- To do -
Please write out all the data exactly as shown.

- Raw data -
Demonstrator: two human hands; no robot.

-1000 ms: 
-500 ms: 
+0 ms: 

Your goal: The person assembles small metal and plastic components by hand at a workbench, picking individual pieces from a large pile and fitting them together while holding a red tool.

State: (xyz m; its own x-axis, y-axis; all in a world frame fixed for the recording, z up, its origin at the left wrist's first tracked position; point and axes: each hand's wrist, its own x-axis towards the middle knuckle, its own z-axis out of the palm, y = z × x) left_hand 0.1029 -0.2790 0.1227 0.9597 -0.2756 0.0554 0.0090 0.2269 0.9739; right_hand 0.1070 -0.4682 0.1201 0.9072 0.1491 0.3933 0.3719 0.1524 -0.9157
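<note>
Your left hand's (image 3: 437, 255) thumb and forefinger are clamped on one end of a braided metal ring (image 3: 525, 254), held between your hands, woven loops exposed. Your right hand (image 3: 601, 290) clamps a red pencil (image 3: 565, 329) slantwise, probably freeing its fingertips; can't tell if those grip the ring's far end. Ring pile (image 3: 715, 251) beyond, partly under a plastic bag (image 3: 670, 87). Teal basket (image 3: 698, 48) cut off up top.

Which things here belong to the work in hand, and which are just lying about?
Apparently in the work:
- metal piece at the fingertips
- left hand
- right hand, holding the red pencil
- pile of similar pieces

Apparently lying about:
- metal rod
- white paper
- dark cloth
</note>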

- Output below -
Demonstrator: two human hands; no robot.

-1000 ms: 
-500 ms: 
+0 ms: 

Your goal: The person assembles small metal and plastic components by hand at a workbench, picking individual pieces from a large pile and fitting them together while holding a red tool.

State: (xyz m; its own x-axis, y-axis; all in a world frame fixed for the recording, z up, its origin at the left wrist's first tracked position; point and axes: each hand's wrist, its own x-axis towards the middle knuckle, its own z-axis out of the palm, y = z × x) left_hand 0.1029 -0.2790 0.1227 0.9597 -0.2756 0.0554 0.0090 0.2269 0.9739; right_hand 0.1070 -0.4682 0.1201 0.9072 0.1491 0.3933 0.3719 0.1524 -0.9157
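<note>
Your left hand's (image 3: 437, 255) thumb and forefinger are clamped on one end of a braided metal ring (image 3: 525, 254), held between your hands, woven loops exposed. Your right hand (image 3: 601, 290) clamps a red pencil (image 3: 565, 329) slantwise, probably freeing its fingertips; can't tell if those grip the ring's far end. Ring pile (image 3: 715, 251) beyond, partly under a plastic bag (image 3: 670, 87). Teal basket (image 3: 698, 48) cut off up top.

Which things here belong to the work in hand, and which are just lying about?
Apparently in the work:
- metal piece at the fingertips
- left hand
- right hand, holding the red pencil
- pile of similar pieces

Apparently lying about:
- metal rod
- white paper
- dark cloth
</note>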

The full output has already been given.